This link also showed some promise: Changing certain values in multiple columns of a pandas DataFrame at once

But I think the solution assumes the columns you wish to edit already exist and that you only want the same single value placed in every column.

I can get around the problem by making several passes, but it's not ideal:

np.where(df.buy_sell == 'Buy', 'John', 'Maggie') 

Ideally for each row, I want a single-pass solution extendible to N new columns being filled with different, fixed, default values, but all depending on a single (boolean) value in another column.

Any pointers on what I'm missing?


Solution

  • The answer from jezrael gives a perfectly good way of doing this. But to explain why only the first example works in the original question, I found the links below a useful reference:

    https://docs.scipy.org/doc/numpy/user/basics.broadcasting.html and https://eli.thegreenplace.net/2015/broadcasting-arrays-in-numpy/

    I've applied the references to the case in hand.

    To recap:

    First case - this works:

    np.where(df.buy_sell == 'Buy',(df.buyer_name,df.seller_name),(df.seller_name,df.buyer_name))
    

    Second case - this doesn't work:

    np.where(df.buy_sell == 'Buy',("John","Maggie"), ("Maggie","John"))
    

    Third case - this does work:

    np.where(df.buy_sell == 'Buy', 'John', 'Maggie') 
    

    What (I think!) is happening in the first case is an attempt to broadcast across:

    (n,) (n,) (n,) - this is fine because all non-zero dimensions equal

    In the second case it is

    (n,) (2,) (2,) - this is not OK because non-equal dimensions eg n<>2 - the nature of tuples is that that they are (2,) and clash with the (n,) of the buy_sell.

    In the final case it is

    (n,) (1,) (1,) - this is the same as the above, however this works because you can stretch a 1 over n, so it doesn't clash.

    So to construct something that works for the scalar case we need to alter the tuples:

    (n,) (2,) (2,)

    To avoid a mismatch we changed it to:

    (n,) (2,1) (2,1)

    Now this isn't obvious, but what numpy will automagically do to broadcast this is left-pad the (n,) to (1,n), giving us:

    (1,n) (2,1) (2,1)

    This way there are no mismatched dimensions >1, giving a broadcast object of (2,n) - 2 rows of n columns each. You can see this by manually applying the np.broadcast() to the 3 arrays and calling shape on the result.

    It's important to understand the difference between (x,) and (x,1) to get how this works. Basically - (x,) only has 1 dimension, (x,1) has 2 dimensions where the 2nd dimension is restricted to a single value. See here for details: Difference between numpy.array shape (R, 1) and (R,)
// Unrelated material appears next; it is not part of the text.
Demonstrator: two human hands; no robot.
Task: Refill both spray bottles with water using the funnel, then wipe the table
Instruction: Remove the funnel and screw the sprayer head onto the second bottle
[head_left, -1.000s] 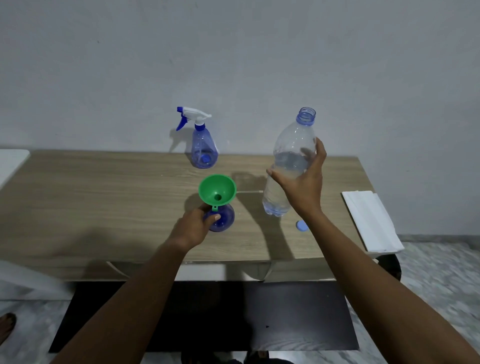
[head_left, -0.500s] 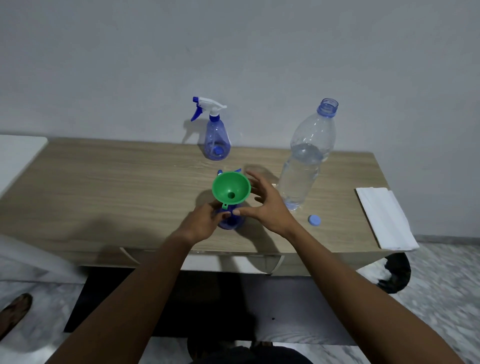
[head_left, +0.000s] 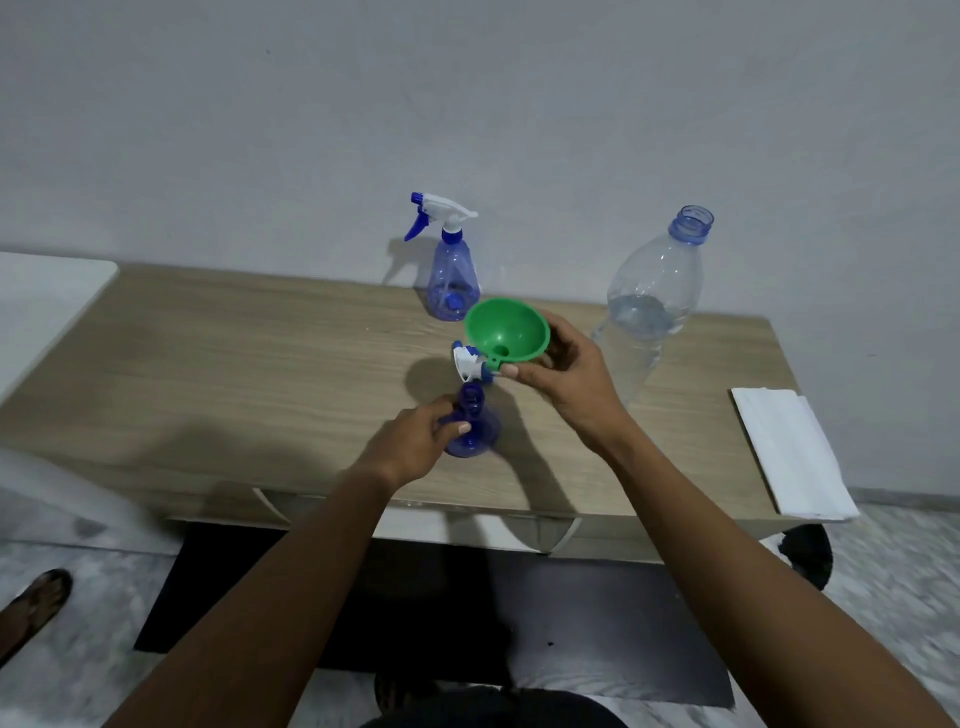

    So the desired result can be achieved using the construct below:

    np.where(df.buy_sell == 'Buy', (["John"],["Maggie"]), (["Maggie"],["John"]))
    

    The result is then transposed to get n rows of 2 columns, so each row can be passed as parameters into zip() to allow multiple assignments.

    I'm pretty sure jezrael's solution effectively does the same thing, but in this case the buy_sell is given the extra dimension rather than the text outputs - but the same objective is achieved - keeping mismatched >1 dimensions on different axis.

    In this case the buy_sell becomes (n,1) so we have

    (n,1) (2,) (2,)

    Which is left padded to

    (n,1) (1,2) (1,2)

    Giving a broadcast object of (n,2).

    The nice thing about this solution is that no transpose is needed before applying zip().